0 EA records processed.
0 reparse records processed.
CHKDSK is verifying indexes (stage 2 of 5)...
3029455 index entries processed.
Index verification completed.
5 unindexed files processed.
CHKDSK is verifying security descriptors (stage 3 of 5)...
864960 security descriptors processed.
Cleaning up 164 unused index entries from index $SII of file 9.
Cleaning up 164 unused index entries from index $SDH of file 9.
Cleaning up 164 unused security descriptors.
Fixing mirror copy of the security descriptors data stream.
Security descriptor verification completed.
58113 data files processed.
CHKDSK is verifying file data (stage 4 of 5)...
864944 files processed.
File data verification completed.
CHKDSK is verifying free space (stage 5 of 5)...
33821987 free clusters processed.
Free space verification is complete.
CHKDSK discovered free space marked as allocated in the
master file table (MFT) bitmap.
Windows has made corrections to the file system.

366290000 KB total disk space.
229851596 KB in 806809 files.
207712 KB in 58115 indexes.
0 KB in bad sectors.
942744 KB in use by the system.
65536 KB occupied by the log file.
135287948 KB available on disk.

4096 bytes in each allocation unit.
91572500 total allocation units on disk.
33821987 allocation units available on disk.


1. It always seems to cite 'file 9'. We have some large BKFs; one, for example, is over 20 GB. Are such large files likely to be problematic?

2. The drives that have reported errors are connected to a Belkin Firewire 800 card.

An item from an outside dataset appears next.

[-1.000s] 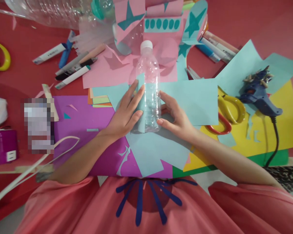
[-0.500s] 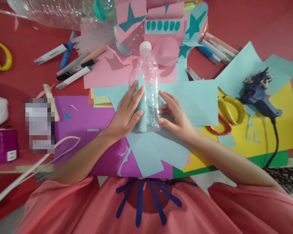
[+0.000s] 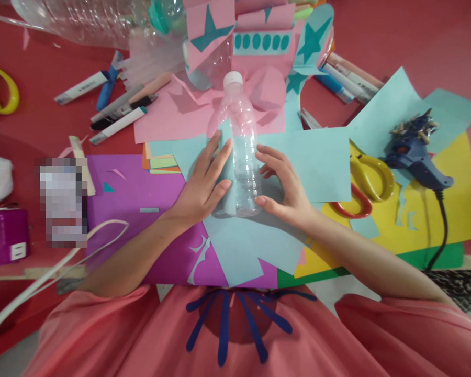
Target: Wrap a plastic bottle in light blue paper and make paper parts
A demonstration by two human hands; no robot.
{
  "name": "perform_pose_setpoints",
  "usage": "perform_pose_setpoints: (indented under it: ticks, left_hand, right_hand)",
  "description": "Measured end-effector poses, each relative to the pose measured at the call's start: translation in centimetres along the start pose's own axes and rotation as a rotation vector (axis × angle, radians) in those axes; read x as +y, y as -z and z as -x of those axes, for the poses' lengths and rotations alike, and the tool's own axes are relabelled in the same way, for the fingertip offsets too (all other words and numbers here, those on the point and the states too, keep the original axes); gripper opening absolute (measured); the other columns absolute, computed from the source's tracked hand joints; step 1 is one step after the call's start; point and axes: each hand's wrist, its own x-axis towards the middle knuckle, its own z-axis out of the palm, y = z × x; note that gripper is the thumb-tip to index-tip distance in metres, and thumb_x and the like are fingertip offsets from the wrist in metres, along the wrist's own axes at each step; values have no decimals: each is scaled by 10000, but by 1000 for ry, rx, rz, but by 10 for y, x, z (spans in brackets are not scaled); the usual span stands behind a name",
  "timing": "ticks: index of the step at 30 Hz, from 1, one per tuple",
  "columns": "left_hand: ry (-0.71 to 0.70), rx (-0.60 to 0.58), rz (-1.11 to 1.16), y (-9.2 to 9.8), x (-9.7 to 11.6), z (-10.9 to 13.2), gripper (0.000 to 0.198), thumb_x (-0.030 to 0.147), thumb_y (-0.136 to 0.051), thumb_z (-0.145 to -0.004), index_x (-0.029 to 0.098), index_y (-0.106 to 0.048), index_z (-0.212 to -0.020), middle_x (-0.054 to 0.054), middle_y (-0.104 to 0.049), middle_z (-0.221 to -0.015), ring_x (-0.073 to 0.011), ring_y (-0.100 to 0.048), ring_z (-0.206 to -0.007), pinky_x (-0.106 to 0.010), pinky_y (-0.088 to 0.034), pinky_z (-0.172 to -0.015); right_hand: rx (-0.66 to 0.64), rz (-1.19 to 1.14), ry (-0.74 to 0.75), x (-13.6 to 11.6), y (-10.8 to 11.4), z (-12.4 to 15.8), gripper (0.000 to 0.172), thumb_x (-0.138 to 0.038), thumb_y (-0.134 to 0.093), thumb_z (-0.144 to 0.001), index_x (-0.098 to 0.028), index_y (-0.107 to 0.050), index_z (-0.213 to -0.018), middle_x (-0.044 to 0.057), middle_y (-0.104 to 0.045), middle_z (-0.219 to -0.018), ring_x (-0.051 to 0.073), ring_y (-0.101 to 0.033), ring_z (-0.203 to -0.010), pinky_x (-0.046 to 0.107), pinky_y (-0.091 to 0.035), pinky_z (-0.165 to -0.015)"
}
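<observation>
A clear plastic bottle [image 3: 244, 152] with a white cap lies on its side on light blue paper, cap pointing away from me. Along its left side is a light blue paper strip [image 3: 228, 162]. My left hand [image 3: 204, 183] lies flat with fingers stretched out, its fingertips and thumb against the strip. At the bottle's right side, my right hand [image 3: 286, 188] is curved with fingers apart; the thumb is close to the bottle's lower part, though whether it touches I cannot tell. Under the right hand spreads a light blue sheet [image 3: 322, 165].
Yellow-handled scissors [image 3: 382, 178] and a blue glue gun [image 3: 419, 162] with a cord lie to the right. Markers [image 3: 120, 125] sit at the upper left. Pink paper pieces with teal stars [image 3: 210, 31] stand at the back. A white cable [image 3: 35, 283] crosses the lower left.
The bottle has shifted slightly towards me, its cap a little lower. My right hand's fingers have come slightly away from its side. My left hand stays in place.
</observation>
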Motion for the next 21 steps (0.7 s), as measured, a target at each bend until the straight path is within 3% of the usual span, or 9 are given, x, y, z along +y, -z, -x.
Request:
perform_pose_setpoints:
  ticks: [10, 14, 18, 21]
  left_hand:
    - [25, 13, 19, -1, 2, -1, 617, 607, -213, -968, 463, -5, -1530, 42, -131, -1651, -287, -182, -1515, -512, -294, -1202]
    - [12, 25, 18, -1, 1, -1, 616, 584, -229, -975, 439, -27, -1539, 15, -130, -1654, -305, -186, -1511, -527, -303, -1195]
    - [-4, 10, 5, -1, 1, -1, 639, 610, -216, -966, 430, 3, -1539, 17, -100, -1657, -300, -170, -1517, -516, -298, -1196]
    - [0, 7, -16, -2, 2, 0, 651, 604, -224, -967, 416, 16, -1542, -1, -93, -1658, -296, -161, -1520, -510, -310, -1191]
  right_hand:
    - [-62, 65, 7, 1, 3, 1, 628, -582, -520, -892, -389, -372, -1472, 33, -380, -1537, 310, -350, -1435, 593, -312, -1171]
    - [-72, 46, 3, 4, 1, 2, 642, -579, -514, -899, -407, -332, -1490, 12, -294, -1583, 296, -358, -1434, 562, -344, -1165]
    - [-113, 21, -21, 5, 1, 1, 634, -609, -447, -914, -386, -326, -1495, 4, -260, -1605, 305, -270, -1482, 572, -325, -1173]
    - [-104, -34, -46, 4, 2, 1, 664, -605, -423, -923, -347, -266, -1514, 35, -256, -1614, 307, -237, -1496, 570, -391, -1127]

I realise that Windows doesn't implement Firewire 800 correctly, but might the card be a problem?

3. Does anyone know the mechanism by which Windows detects such errors?
Might the problem be one of communication rather than a disk defect? (We also get the following in the Event Log:

Event Type: Error
Event Source: sbp2port
Event Category: None
Event ID: 9
Date: 17/01/2008
Time: 02:36:48
User: N/A
Computer: <ComputerName>
Description:
The device, \Device\Sbp2\WD&External HDD Device&0&009, did not respond
within the timeout period.)

4. I have replaced such a drive with a new one, but that is behaving in the same way.

5. There's a documented issue with cluster sizes smaller than 4096 bytes (kb932578) that's mentioned elsewhere on this forum, but that would seem not to apply here (see above chkdsk report).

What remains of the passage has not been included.